Discussion in 'This or That? (MFT only)' started by 13thFloorPhotography, Nov 6, 2014.

  1. 13thFloorPhotography

    13thFloorPhotography Mu-43 Regular

    118
    Apr 24, 2013
    Los Angeles
    I hope you don't mind me sharing some thoughts about my experience working with both the Sony A7 with the FE 70-200 f/4 G lens and the Olympus OMD E-M1 in studio.

    I find that under controlled settings like a studio, the extra depth of field afforded by m43 cameras in general help me minimize the lighting gear I need to use. I never realized the implications it would have on the strobes I could consistently use while using a full frame camera at a higher f-stop until I tried it out myself. Since I've been doing a bit more portrait/headshot work, I personally prefer to a small aperture to ensure that both eyes are tact sharp.

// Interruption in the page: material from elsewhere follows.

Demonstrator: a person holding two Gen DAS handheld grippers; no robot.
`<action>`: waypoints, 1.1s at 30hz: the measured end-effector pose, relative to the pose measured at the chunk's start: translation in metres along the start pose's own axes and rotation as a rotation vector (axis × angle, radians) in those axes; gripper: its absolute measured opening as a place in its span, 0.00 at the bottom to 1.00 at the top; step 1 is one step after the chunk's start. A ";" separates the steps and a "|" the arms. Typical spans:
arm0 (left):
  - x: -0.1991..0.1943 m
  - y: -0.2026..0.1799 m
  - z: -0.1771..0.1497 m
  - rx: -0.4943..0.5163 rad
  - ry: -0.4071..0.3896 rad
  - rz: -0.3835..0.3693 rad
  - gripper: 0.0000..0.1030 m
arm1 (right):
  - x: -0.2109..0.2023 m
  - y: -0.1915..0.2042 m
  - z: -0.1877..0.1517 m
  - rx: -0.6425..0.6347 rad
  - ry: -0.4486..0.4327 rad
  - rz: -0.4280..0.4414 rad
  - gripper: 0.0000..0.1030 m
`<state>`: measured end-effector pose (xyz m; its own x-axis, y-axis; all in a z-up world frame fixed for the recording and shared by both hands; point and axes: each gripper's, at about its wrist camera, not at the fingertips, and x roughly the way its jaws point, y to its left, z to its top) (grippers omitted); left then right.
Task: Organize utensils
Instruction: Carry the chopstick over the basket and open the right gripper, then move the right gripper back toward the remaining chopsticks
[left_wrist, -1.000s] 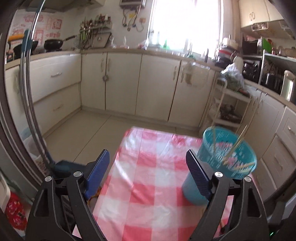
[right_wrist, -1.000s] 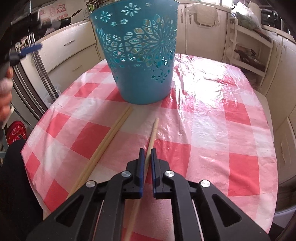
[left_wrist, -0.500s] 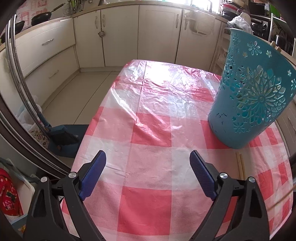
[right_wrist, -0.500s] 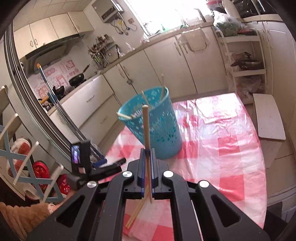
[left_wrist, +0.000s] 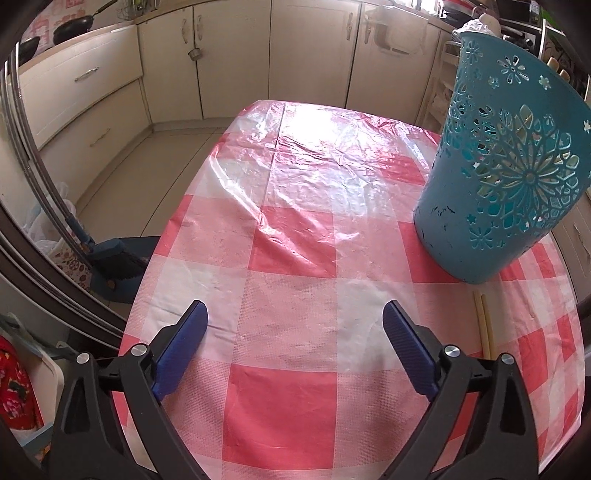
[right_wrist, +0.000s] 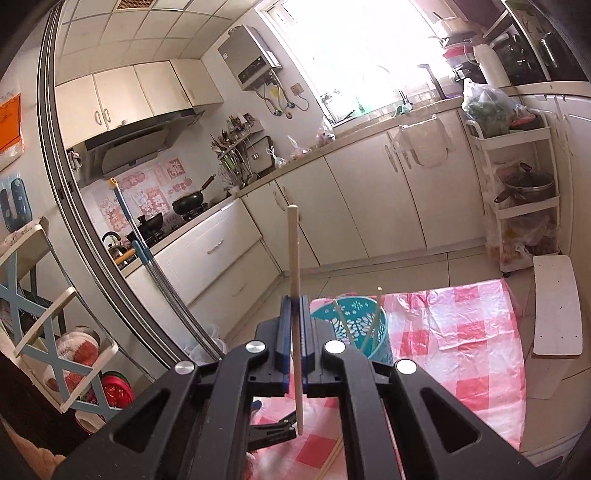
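Note:
A teal perforated basket (left_wrist: 506, 177) stands on the red-checked tablecloth (left_wrist: 295, 240) at the right, with chopsticks inside. A pair of chopsticks (left_wrist: 484, 325) lies on the cloth in front of it. My left gripper (left_wrist: 295, 347) is open and empty, low over the near part of the table. My right gripper (right_wrist: 293, 317) is shut on a wooden chopstick (right_wrist: 294, 258), held upright high above the table. The basket (right_wrist: 354, 325) shows below it with two chopsticks (right_wrist: 373, 321) sticking out.
Cream kitchen cabinets (left_wrist: 236, 55) run along the far wall. A broom and dustpan (left_wrist: 110, 258) stand on the floor left of the table. A white rack with pots (right_wrist: 524, 199) stands at the right. A white board (right_wrist: 557, 306) lies beyond the table.
My right gripper has lifted the chopstick off the table and risen high above the basket. My left gripper has dropped toward the table and now looks down at the cloth.

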<state>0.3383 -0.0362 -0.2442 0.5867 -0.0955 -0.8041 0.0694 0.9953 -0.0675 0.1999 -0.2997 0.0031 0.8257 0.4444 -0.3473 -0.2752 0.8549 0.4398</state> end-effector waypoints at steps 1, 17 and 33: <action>0.000 -0.001 0.000 0.002 0.001 0.001 0.89 | 0.001 0.001 0.006 -0.003 -0.009 0.003 0.04; 0.000 -0.004 0.000 0.012 0.001 0.008 0.90 | 0.088 0.005 0.018 -0.139 0.004 -0.156 0.04; -0.001 -0.004 0.000 0.009 0.000 0.008 0.90 | 0.059 0.027 -0.044 -0.161 0.068 -0.174 0.33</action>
<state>0.3377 -0.0398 -0.2436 0.5872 -0.0875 -0.8047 0.0719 0.9959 -0.0558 0.2194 -0.2383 -0.0418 0.8340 0.2988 -0.4638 -0.2110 0.9495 0.2322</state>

On a full frame camera that's around f/8 - f/11. With the OMD, I get a similar depth of field using f/4 or f/5.6 which is 2-3 stop difference. I find that it goes a long way with recycle time and the power needed to properly expose my subjects.

    I even find the files to be different in color/tone. At the end of the day, I find myself reaching for the OMD in studio and the A7 for natural light or on location portraiture work.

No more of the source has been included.